*TASK DIRECTIONS*. Images do not belong in the copy. Set down all the entries exactly.

*EXERCISE DATA*.
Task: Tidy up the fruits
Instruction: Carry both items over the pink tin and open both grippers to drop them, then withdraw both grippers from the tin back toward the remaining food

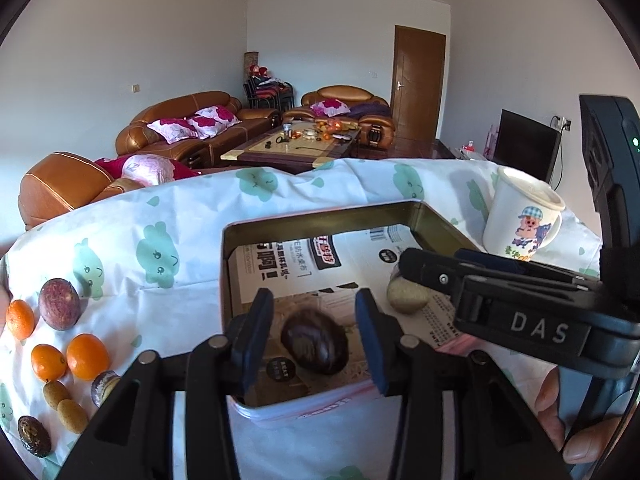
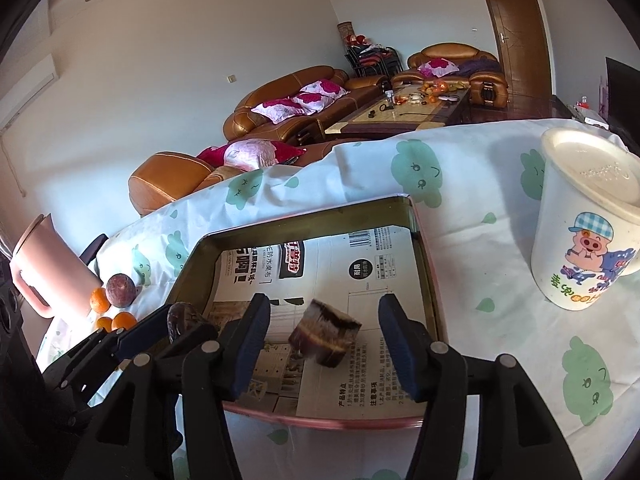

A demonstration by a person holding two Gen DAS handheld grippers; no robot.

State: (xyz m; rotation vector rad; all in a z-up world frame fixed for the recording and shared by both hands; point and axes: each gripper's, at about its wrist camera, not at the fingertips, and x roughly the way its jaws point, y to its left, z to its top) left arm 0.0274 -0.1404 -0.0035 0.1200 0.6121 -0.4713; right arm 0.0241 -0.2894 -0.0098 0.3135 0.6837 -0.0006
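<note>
A rectangular metal tin [image 1: 320, 216] lined with printed paper sits on the clouded tablecloth. My left gripper [image 1: 316, 344] is open over its near end, with a dark passion fruit [image 1: 314, 340] blurred between the fingers, inside the tin. A small tan fruit [image 1: 407, 295] lies in the tin by the right gripper's fingers [image 1: 436, 276]. In the right wrist view my right gripper [image 2: 324, 344] is open above the tin [image 2: 424, 272], with a blurred brown object [image 2: 324, 338] between the fingers. Loose fruits lie left: oranges [image 1: 87, 356], a purple passion fruit [image 1: 59, 303], tan longans [image 1: 64, 404].
A white cartoon cup with a lid [image 2: 584, 220] stands right of the tin. A pink jug [image 2: 48, 268] stands at the table's left edge by more fruit [image 2: 120, 290]. Brown sofas [image 1: 180, 128] and a coffee table [image 1: 296, 144] stand beyond.
</note>
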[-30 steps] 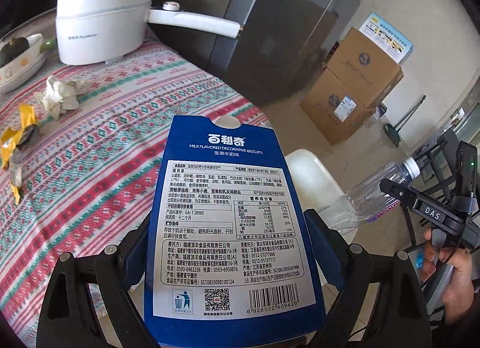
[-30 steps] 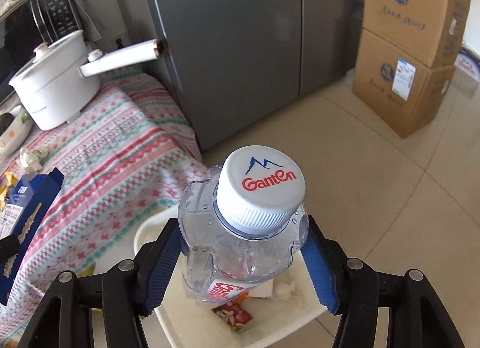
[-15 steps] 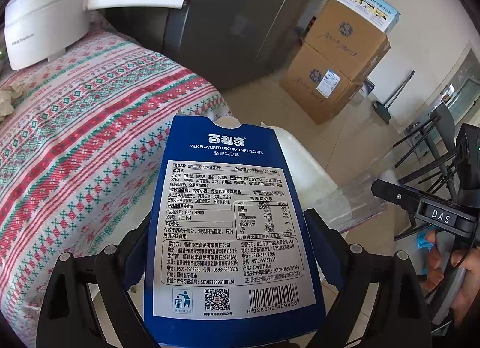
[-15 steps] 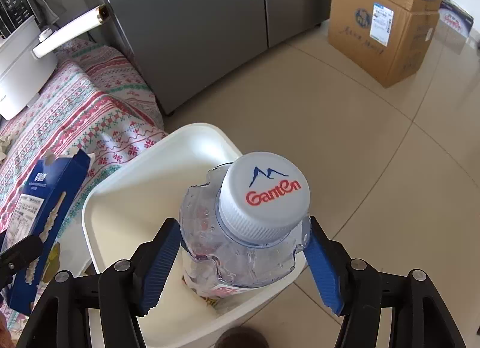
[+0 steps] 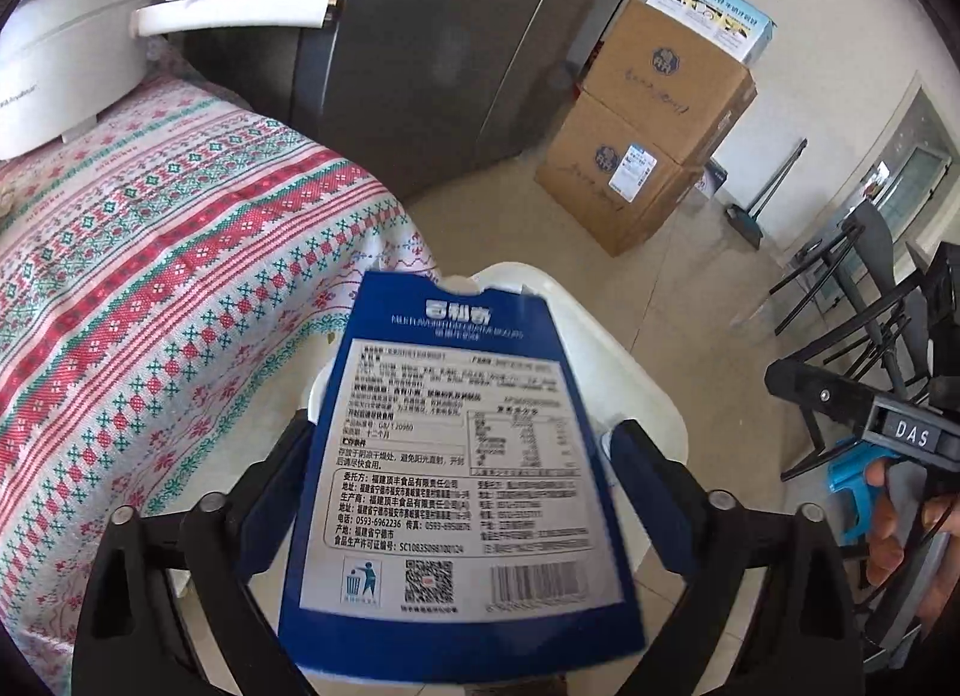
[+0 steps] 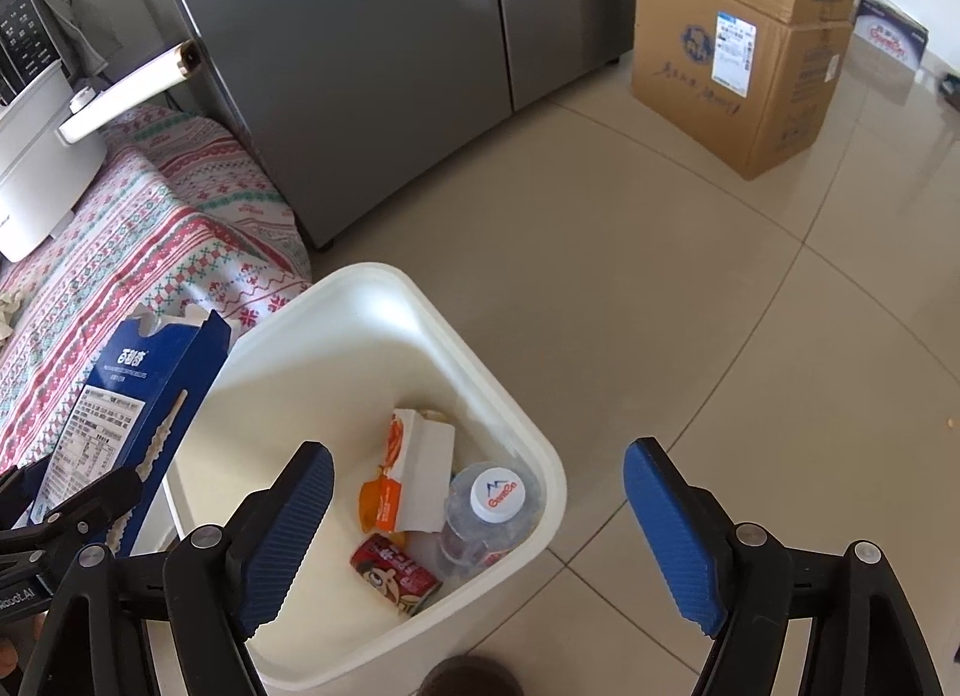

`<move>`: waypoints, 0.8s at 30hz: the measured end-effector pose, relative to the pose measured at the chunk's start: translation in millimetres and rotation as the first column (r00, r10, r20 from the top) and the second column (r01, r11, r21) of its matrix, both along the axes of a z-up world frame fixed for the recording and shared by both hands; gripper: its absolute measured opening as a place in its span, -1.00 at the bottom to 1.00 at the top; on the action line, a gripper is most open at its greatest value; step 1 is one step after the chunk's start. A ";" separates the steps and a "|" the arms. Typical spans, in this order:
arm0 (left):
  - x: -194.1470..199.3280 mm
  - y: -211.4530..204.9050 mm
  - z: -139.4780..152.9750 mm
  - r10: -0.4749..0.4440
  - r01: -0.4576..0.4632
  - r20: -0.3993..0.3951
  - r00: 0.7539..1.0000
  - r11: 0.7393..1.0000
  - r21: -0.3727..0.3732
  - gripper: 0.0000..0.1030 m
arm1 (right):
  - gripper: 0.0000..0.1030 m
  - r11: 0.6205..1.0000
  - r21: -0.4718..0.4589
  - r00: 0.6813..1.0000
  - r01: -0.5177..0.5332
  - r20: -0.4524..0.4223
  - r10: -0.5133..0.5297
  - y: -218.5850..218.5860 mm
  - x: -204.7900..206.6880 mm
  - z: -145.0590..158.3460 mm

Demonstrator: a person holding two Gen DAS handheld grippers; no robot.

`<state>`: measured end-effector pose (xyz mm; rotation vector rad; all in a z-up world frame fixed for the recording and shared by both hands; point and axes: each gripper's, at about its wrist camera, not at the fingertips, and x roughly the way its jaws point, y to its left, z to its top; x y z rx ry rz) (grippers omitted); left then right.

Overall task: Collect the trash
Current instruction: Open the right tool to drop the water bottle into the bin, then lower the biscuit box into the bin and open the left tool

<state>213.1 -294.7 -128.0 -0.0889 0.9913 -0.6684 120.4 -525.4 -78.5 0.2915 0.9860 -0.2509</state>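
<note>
My left gripper (image 5: 462, 432) is shut on a blue biscuit box (image 5: 456, 456) and holds it upright above the near edge of the white trash bin (image 5: 636, 360). The box (image 6: 132, 390) also shows at the left of the right wrist view, beside the bin's rim (image 6: 372, 273). My right gripper (image 6: 474, 492) is open and empty over the bin. The clear water bottle with a white cap (image 6: 489, 507) lies inside the bin next to an orange-and-white carton (image 6: 414, 468) and a red can (image 6: 396, 573).
A table with a patterned red-and-green cloth (image 5: 150, 252) stands left of the bin, with a white pot (image 5: 66, 54) on it. A grey fridge (image 6: 372, 48) is behind. Stacked cardboard boxes (image 6: 744, 36) stand on the tiled floor at the right.
My right gripper opened and the water bottle dropped into the bin. My left gripper carried the biscuit box from over the table to the bin's edge.
</note>
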 end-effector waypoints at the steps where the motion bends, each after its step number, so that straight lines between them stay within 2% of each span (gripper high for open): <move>1: -0.4 0.6 1.6 -0.003 0.003 0.001 1.000 1.000 -0.012 1.00 | 0.63 1.000 -0.003 1.000 0.000 0.001 0.000 0.5 -0.3 0.9; 11: -15.6 14.4 20.5 -0.062 0.056 0.077 0.995 0.995 0.079 1.00 | 0.68 1.000 -0.001 1.000 0.015 0.025 -0.015 9.3 1.1 12.7; 17: -16.8 48.8 39.1 -0.029 0.022 0.103 0.994 0.998 0.066 1.00 | 0.70 1.000 -0.008 0.999 0.008 0.036 -0.008 24.4 5.7 19.5; 24: -13.7 97.9 54.9 0.047 -0.057 0.113 0.993 0.994 0.090 1.00 | 0.72 0.995 -0.052 0.997 -0.080 0.003 0.081 61.0 19.1 17.2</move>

*TASK RESULT*.
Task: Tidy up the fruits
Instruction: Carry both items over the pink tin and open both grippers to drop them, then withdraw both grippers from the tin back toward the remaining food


A demonstration by a person holding two Gen DAS handheld grippers; no robot.

State: (xyz m; rotation vector rad; all in a z-up world frame fixed for the recording and shared by both hands; point and axes: each gripper's, at about its wrist camera, not at the fingertips, and x roughly the way its jaws point, y to its left, z to its top) left arm 0.0274 -0.1404 -0.0035 0.1200 0.6121 -0.4713; right arm 0.0241 -0.2894 -0.0098 0.3135 0.6837 -0.0006
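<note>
A rectangular metal tin [image 1: 320, 216] lined with printed paper sits on the clouded tablecloth. My left gripper [image 1: 316, 344] is open over its near end, with a dark passion fruit [image 1: 314, 340] blurred between the fingers, inside the tin. A small tan fruit [image 1: 407, 295] lies in the tin by the right gripper's fingers [image 1: 436, 276]. In the right wrist view my right gripper [image 2: 324, 344] is open above the tin [image 2: 424, 272], with a blurred brown object [image 2: 324, 338] between the fingers. Loose fruits lie left: oranges [image 1: 87, 356], a purple passion fruit [image 1: 59, 303], tan longans [image 1: 64, 404].
A white cartoon cup with a lid [image 2: 584, 220] stands right of the tin. A pink jug [image 2: 48, 268] stands at the table's left edge by more fruit [image 2: 120, 290]. Brown sofas [image 1: 180, 128] and a coffee table [image 1: 296, 144] stand beyond.
</note>
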[-30 steps] 
[-30 steps] 
[-15 steps] 
[-15 steps] 
[+0 steps] 
[+0 steps] 

`<move>`: waypoints, 0.8s at 30hz: the measured end-effector pose, relative to the pose measured at the chunk's start: translation in millimetres and rotation as the first column (r00, r10, r20 from the top) and the second column (r01, r11, r21) of its matrix, both along the axes of a z-up world frame fixed for the recording and shared by both hands; gripper: its absolute measured opening as a place in its span, -1.00 at the bottom to 1.00 at the top; on the action line, a gripper is most open at its greatest value; step 1 is one step after the chunk's start. A ";" separates the steps and a "|" the arms. Typical spans, in this order:
arm0 (left):
  - x: -194.1470..199.3280 mm
  - y: -211.4530..204.9050 mm
  - z: -139.4780..152.9750 mm
  - r10: -0.4749..0.4440
  - r01: -0.4576..0.4632
  - r20: -0.3993..0.3951
  - r00: 0.7539..1.0000
  - r11: 0.7393..1.0000
  - r21: -0.3727..0.3732
  - gripper: 0.0000..0.1030 m
arm1 (right):
  - gripper: 0.0000..0.1030 m
  - r11: 0.6205..1.0000
  - r21: -0.4718..0.4589
  - r00: 0.6813..1.0000
  - r01: -0.5177..0.5332
  - r20: -0.4524..0.4223
  - r10: -0.5133..0.5297
  - y: -218.5850..218.5860 mm
  - x: -204.7900..206.6880 mm
  - z: -145.0590..158.3460 mm

Demonstrator: a person holding two Gen DAS handheld grippers; no robot.

`<state>`: measured end-effector pose (xyz mm; rotation vector rad; all in a z-up world frame fixed for the recording and shared by both hands; point and axes: each gripper's, at about its wrist camera, not at the fingertips, and x roughly the way its jaws point, y to its left, z to its top; x y z rx ry rz) (grippers omitted); left then right.

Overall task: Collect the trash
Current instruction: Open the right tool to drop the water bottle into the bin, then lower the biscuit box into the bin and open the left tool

<state>213.1 -294.7 -128.0 -0.0889 0.9913 -0.6684 120.4 -525.4 -78.5 0.2915 0.9860 -0.2509</state>
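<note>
My left gripper (image 5: 462, 432) is shut on a blue biscuit box (image 5: 456, 456) and holds it upright above the near edge of the white trash bin (image 5: 636, 360). The box (image 6: 132, 390) also shows at the left of the right wrist view, beside the bin's rim (image 6: 372, 273). My right gripper (image 6: 474, 492) is open and empty over the bin. The clear water bottle with a white cap (image 6: 489, 507) lies inside the bin next to an orange-and-white carton (image 6: 414, 468) and a red can (image 6: 396, 573).
A table with a patterned red-and-green cloth (image 5: 150, 252) stands left of the bin, with a white pot (image 5: 66, 54) on it. A grey fridge (image 6: 372, 48) is behind. Stacked cardboard boxes (image 6: 744, 36) stand on the tiled floor at the right.
My right gripper opened and the water bottle dropped into the bin. My left gripper carried the biscuit box from over the table to the bin's edge.
</note>
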 end-effector waypoints at the steps where the motion bends, each after its step number, so that straight lines between them stay within 2% of each span (gripper high for open): <move>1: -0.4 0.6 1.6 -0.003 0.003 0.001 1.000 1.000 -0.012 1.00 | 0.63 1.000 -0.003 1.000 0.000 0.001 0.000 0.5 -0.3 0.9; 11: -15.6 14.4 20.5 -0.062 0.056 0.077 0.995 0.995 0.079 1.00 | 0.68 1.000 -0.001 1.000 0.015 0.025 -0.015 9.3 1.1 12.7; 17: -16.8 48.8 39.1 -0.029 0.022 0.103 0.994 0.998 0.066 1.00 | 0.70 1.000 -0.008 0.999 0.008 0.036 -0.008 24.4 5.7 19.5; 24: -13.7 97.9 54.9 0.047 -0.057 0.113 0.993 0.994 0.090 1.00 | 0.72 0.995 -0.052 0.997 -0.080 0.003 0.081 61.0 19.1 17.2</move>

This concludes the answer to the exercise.